*** Information supplied Section Begins ***
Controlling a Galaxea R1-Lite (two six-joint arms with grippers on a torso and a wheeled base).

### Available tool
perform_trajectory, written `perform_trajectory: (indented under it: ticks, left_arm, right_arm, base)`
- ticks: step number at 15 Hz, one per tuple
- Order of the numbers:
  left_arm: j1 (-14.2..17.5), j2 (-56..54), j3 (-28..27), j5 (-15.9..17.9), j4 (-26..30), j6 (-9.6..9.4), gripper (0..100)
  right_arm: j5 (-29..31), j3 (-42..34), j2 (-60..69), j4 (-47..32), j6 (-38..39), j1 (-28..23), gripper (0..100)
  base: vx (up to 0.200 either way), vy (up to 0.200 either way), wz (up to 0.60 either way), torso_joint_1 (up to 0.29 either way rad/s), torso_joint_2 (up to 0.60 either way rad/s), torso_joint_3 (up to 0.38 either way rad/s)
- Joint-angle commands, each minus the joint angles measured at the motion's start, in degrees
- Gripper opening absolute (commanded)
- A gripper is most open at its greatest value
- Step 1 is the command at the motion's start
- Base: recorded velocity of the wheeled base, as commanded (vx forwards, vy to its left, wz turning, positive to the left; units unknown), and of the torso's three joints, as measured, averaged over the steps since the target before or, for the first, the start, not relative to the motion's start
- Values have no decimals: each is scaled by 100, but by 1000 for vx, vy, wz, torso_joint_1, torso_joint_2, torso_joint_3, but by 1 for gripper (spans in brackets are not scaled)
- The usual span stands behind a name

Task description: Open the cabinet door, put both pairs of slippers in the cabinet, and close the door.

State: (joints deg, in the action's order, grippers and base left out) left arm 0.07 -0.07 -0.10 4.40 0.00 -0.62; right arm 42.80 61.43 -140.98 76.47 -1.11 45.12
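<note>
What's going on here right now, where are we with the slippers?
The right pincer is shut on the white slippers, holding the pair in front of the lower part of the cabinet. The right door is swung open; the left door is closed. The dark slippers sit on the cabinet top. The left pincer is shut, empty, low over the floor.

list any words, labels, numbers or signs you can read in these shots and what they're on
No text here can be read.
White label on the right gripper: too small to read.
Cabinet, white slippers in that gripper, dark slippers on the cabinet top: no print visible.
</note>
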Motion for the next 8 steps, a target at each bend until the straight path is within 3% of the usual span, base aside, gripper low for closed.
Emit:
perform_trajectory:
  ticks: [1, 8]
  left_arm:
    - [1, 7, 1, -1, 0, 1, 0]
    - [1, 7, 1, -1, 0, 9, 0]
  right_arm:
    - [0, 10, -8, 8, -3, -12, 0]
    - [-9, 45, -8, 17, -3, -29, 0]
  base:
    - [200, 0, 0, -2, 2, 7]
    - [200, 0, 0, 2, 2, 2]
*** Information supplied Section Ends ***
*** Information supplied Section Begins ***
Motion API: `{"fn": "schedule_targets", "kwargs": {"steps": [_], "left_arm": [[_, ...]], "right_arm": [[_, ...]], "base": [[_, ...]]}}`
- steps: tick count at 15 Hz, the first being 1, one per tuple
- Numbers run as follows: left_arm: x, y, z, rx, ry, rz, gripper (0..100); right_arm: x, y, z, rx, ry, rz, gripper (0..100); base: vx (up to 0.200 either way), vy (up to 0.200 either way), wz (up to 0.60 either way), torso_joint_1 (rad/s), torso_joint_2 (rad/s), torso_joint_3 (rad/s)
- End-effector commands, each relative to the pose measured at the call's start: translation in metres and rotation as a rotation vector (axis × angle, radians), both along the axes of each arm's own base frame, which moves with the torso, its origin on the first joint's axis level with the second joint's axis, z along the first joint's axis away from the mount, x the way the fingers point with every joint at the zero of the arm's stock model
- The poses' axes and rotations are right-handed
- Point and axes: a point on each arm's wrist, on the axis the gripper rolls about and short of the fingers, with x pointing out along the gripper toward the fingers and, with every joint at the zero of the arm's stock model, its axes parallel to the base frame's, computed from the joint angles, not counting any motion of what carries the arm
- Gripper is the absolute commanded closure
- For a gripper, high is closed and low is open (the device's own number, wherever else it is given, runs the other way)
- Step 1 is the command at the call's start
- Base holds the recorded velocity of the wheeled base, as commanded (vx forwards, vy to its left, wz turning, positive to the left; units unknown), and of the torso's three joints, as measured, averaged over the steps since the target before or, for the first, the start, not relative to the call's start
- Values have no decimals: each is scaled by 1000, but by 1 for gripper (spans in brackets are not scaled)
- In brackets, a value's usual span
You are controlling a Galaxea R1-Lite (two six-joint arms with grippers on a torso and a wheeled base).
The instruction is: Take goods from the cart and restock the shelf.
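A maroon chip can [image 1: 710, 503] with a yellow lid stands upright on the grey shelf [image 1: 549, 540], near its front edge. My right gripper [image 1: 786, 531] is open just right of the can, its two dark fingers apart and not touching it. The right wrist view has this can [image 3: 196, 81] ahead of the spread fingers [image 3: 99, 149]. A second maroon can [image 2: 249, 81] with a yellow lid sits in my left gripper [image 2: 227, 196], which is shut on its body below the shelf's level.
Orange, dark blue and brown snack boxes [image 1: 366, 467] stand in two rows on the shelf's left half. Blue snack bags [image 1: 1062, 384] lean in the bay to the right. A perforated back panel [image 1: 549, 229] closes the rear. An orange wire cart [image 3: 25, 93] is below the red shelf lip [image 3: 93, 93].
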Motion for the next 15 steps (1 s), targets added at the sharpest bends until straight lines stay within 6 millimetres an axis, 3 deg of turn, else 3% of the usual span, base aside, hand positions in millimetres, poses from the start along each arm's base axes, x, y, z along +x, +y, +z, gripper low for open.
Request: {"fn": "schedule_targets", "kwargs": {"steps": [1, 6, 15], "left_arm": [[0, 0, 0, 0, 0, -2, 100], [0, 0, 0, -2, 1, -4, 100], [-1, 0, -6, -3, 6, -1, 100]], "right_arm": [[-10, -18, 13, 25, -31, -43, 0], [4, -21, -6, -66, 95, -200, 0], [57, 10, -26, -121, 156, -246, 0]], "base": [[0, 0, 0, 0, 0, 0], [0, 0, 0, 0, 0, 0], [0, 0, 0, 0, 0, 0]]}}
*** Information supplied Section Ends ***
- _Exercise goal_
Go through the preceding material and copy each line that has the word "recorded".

- _Response box_
- Base: recorded velocity of the wheeled base, as commanded (vx forwards, vy to its left, wz turning, positive to the left; units unknown), and of the torso's three joints, as measured, averaged over the steps since the target before or, for the first, the start, not relative to the motion's start
- Base holds the recorded velocity of the wheeled base, as commanded (vx forwards, vy to its left, wz turning, positive to the left; units unknown), and of the torso's three joints, as measured, averaged over the steps since the target before or, for the first, the start, not relative to the call's start

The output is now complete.